The process started before I could even knowingly or voluntarily make any decisions at all. Some of my earliest memories are of church meetings in Oklahoma and Germany, where I’d get to sing with the other kids and do Jesus-themed projects in a Vacation Bible School. While I still thought Santa was real, I was getting told about angels and demons and spiritual warfare. Until I started going to school, I had no defense against any of it.
Even going out and meeting more secular-oriented families wasn’t a pure beacon of light in the dark. Instead, it was more like a distant lighthouse letting me know there was a shore out there somewhere. I still had to row myself to safety, which isn’t easy considering I had many voices telling me I was just fine where I was. In this way the choice is there, but making it is incredibly difficult.
The lawyer in me says that might not be a choice.

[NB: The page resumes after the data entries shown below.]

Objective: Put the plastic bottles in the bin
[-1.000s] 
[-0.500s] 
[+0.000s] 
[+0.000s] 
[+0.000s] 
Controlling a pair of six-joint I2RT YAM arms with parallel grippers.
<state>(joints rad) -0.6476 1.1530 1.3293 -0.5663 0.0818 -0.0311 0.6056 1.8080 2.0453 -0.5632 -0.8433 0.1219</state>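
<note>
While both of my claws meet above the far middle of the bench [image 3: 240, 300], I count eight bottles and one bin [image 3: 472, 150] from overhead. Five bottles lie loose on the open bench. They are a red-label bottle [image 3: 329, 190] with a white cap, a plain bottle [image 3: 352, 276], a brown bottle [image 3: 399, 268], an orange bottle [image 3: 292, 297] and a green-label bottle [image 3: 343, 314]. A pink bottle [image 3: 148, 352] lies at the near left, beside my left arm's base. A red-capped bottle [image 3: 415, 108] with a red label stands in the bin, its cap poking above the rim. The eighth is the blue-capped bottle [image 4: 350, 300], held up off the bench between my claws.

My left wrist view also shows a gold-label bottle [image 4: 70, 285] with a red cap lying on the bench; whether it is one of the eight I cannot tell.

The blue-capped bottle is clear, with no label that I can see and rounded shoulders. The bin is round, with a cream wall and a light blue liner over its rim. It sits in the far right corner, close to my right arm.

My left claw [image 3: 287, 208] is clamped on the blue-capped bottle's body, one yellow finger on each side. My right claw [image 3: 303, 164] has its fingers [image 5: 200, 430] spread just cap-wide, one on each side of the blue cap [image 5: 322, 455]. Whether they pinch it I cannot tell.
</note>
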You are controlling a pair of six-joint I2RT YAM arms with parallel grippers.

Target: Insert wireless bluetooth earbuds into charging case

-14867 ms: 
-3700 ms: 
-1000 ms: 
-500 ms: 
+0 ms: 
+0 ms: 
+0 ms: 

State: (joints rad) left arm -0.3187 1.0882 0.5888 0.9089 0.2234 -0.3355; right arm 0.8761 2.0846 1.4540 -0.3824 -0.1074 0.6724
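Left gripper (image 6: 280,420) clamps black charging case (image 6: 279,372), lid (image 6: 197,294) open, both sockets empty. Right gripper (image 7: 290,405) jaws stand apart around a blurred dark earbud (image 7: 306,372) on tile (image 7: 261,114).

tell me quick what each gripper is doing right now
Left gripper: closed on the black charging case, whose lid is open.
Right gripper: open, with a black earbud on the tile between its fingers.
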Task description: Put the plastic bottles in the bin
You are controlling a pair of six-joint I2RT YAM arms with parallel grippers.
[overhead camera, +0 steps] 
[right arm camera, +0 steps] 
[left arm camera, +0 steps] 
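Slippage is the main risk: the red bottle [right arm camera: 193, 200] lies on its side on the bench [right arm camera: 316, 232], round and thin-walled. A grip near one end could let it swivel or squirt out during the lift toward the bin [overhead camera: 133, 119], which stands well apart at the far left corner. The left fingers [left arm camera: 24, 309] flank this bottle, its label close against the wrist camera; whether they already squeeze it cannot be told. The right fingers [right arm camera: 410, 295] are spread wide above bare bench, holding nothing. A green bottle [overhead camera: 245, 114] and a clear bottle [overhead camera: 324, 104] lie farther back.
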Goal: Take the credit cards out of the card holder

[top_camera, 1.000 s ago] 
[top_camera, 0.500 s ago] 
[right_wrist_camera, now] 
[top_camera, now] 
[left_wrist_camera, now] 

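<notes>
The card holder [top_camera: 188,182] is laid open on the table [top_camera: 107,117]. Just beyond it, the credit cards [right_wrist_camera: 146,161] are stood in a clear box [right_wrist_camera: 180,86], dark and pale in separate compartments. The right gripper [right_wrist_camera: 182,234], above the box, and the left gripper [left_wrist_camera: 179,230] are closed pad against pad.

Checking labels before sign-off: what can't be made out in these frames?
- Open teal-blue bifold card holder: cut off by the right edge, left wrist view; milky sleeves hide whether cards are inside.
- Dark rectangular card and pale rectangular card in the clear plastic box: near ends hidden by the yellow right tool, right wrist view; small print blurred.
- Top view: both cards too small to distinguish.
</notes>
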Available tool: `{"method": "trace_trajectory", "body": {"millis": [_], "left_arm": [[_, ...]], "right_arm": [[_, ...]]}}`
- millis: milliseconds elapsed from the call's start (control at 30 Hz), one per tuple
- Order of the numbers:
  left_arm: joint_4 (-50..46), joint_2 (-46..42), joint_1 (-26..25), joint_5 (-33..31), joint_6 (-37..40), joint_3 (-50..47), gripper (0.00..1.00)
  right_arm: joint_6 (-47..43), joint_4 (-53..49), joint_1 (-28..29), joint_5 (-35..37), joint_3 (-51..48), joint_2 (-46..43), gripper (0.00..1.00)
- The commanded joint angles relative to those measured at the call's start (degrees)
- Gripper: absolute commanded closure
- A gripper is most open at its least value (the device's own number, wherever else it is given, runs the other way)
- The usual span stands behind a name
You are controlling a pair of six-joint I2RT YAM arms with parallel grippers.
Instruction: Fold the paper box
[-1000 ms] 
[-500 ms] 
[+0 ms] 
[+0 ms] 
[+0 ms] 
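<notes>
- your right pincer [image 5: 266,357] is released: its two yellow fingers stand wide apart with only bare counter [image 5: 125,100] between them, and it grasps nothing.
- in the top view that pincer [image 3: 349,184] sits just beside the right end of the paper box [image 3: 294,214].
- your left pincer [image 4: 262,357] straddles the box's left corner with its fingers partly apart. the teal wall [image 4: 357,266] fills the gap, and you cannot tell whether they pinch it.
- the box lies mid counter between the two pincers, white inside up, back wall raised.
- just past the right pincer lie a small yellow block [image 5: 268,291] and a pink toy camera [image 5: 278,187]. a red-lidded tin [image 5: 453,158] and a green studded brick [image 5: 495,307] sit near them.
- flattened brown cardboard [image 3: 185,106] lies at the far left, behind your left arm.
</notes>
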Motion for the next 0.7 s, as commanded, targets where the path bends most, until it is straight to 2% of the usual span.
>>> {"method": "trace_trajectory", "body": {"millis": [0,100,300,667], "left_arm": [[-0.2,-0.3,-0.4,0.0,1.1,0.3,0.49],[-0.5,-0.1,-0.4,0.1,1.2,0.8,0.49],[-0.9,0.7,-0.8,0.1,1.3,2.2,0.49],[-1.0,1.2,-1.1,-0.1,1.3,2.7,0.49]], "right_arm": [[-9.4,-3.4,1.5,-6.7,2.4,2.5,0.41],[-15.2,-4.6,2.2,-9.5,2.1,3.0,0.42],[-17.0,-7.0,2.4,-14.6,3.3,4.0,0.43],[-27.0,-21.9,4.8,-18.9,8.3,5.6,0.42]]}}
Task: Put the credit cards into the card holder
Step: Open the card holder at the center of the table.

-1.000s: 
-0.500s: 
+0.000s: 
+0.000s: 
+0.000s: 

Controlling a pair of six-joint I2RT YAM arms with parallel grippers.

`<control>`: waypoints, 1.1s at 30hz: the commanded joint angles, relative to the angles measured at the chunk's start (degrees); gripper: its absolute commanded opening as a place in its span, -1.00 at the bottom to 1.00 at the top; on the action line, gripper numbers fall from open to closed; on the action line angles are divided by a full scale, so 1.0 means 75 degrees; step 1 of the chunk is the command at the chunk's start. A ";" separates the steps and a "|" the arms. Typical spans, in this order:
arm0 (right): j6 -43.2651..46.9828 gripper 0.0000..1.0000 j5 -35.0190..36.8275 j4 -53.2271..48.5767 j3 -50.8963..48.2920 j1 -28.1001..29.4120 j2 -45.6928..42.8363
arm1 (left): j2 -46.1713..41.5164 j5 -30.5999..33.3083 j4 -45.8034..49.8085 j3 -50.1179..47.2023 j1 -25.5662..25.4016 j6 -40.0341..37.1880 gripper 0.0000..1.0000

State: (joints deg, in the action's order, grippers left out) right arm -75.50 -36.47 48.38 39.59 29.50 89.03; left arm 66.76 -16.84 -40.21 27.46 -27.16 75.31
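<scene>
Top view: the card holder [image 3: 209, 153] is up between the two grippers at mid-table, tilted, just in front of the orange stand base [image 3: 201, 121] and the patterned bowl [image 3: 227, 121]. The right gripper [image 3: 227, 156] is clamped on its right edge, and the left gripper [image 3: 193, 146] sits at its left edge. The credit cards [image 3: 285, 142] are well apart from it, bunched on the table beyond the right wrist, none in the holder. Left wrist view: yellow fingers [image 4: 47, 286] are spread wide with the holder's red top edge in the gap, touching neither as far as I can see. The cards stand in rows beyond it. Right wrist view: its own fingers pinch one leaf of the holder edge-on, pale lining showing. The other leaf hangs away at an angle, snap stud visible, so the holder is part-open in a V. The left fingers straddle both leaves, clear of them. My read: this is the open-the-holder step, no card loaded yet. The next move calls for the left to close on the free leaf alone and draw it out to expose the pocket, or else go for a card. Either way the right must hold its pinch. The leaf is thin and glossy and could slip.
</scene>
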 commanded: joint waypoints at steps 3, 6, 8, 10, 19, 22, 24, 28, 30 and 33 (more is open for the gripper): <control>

In law school, the two defining characteristics of a free choice are that it’s made knowingly and voluntarily. What I just got done describing above is a system which inherently avoids letting people make a knowing or voluntary decision about staying or leaving. On the inside of my faith, I believed there would be real consequences if I didn’t hold everything I’d been told as true. Worse, I might be leading other people to terrible ends if I didn’t provide a good example of Christianity to others.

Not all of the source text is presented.